The Agunah
- First English edition cover
- Author: Chaim Grade
- Original title: די עגונה
- Translator: Curt Leviant
- Cover artist: Bill Tinker
- Language: Yiddish
- Published: 1961 (יידיש־נאַציאָנאַלן אַרבעטער־פאַרבאַנד) (Yiddish); 1974 (Twayne Publishers, distributed by Bobbs-Merrill) (English);
- Pages: 265
- ISBN: 978-0-672-51954-3

= The Agunah =

1974 translation of the 1961 Yiddish novel Di Agune

The Agunah is a 1974 English translation by Curt Leviant of the 1961 Yiddish novel Di Agune (די עגונה) by Chaim Grade. It was also published in a 1962 Hebrew translation, Ha-Agunah (העגונה).

The novel is set in the Jewish part of Vilna, Lithuania, around 1930. It concerns a woman whose husband was missing in action during the First World War, and who was thus an agunah, a woman who could not remarry according to Jewish law. The woman in the novel is not interested in remarrying, but eventually, between pressure from her family and to escape an obnoxious suitor, she accepts the marriage proposal of a minor acquaintance. They find a maverick rabbi who is willing to grant permission, and the two marry in secret and move to a part of Vilna where nobody knows them.
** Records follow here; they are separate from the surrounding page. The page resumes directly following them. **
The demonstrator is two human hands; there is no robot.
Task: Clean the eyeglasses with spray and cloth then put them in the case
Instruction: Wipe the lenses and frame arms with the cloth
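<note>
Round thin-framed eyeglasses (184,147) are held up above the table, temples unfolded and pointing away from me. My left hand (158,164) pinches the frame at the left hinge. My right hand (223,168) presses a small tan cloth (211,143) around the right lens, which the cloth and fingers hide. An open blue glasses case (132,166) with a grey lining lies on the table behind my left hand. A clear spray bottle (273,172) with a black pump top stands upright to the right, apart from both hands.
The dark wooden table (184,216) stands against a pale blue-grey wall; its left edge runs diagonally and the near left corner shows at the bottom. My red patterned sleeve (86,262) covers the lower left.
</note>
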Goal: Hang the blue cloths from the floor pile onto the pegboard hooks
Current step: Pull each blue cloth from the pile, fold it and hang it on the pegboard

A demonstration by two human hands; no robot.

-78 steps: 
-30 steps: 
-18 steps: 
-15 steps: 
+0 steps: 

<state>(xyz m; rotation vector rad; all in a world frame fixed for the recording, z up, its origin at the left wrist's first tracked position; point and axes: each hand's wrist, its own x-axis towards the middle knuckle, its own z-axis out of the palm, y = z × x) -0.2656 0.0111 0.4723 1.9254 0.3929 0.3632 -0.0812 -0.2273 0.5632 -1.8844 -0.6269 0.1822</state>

But the secret comes out, and the resulting controversy, fanned by the obnoxious suitor, sends the community into a tumult.

==Reception==

Who is right, who is wrong? Grade offers no judgments, no pronouncements.
— Elie Wiesel, The New York Times

Grade's gift is not for fiction but argument.
— Mark Jay Mirsky, The Washington Post

One may say that the very essence of the novel is tragedy, though not that of the agunah alone.
— Lester A. Segal, Judaism

It is wry yet alarming insight into what happens when a community is divided over religion and religious interpretation.